**Requirement**: Copy out all the lines of the data precisely, omitting any pictures.
##### Data section #####
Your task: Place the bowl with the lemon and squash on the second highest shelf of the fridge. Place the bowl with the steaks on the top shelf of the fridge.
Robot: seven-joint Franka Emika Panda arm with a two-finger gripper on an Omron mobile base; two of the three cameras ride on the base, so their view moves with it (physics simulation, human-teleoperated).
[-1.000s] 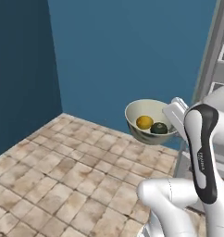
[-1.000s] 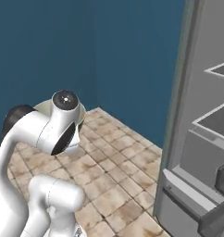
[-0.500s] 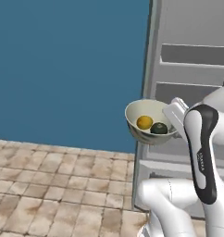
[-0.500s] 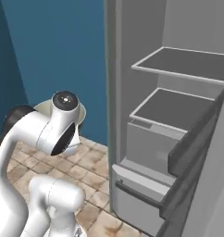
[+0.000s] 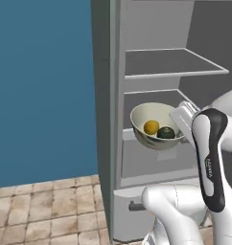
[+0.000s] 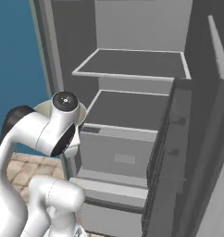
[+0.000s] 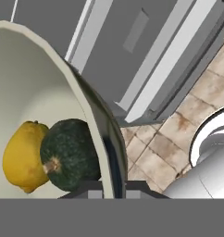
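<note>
Since a second ago the base has swung round, so the view now faces the open grey fridge [image 5: 151, 62] instead of the blue wall and tiled floor; the bowl sits in the arm's grip as before. The pincer [image 7: 107, 187] is clenched on the rim of the cream round bowl [image 5: 156, 125], one finger tip on each side of the wall. Inside lie a yellow lemon [image 5: 151, 127] and a dark green squash [image 5: 166, 132]. This looks like the carrying step for the first bowl. Next, the bowl likely needs lifting and reaching forward, kept level, onto the second highest shelf [image 6: 132, 65].
</note>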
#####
**Response below**:
Your task: Place the bowl with the lemon and squash on the second highest shelf of the fridge. Place the bowl with the steaks on the top shelf of the fridge.
Robot: seven-joint Franka Emika Panda arm with a two-finger gripper on an Omron mobile base; two of the three cameras ride on the base, so their view moves with it (physics simulation, human-teleoperated).
[-1.000s] 
[-1.000s] 
[-0.500s] 
[-0.500s] 
[+0.000s] 
[+0.000s] 
[+0.000s] 
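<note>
Since a second ago the base has swung round, so the view now faces the open grey fridge [image 5: 151, 62] instead of the blue wall and tiled floor; the bowl sits in the arm's grip as before. The pincer [image 7: 107, 187] is clenched on the rim of the cream round bowl [image 5: 156, 125], one finger tip on each side of the wall. Inside lie a yellow lemon [image 5: 151, 127] and a dark green squash [image 5: 166, 132]. This looks like the carrying step for the first bowl. Next, the bowl likely needs lifting and reaching forward, kept level, onto the second highest shelf [image 6: 132, 65].
</note>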

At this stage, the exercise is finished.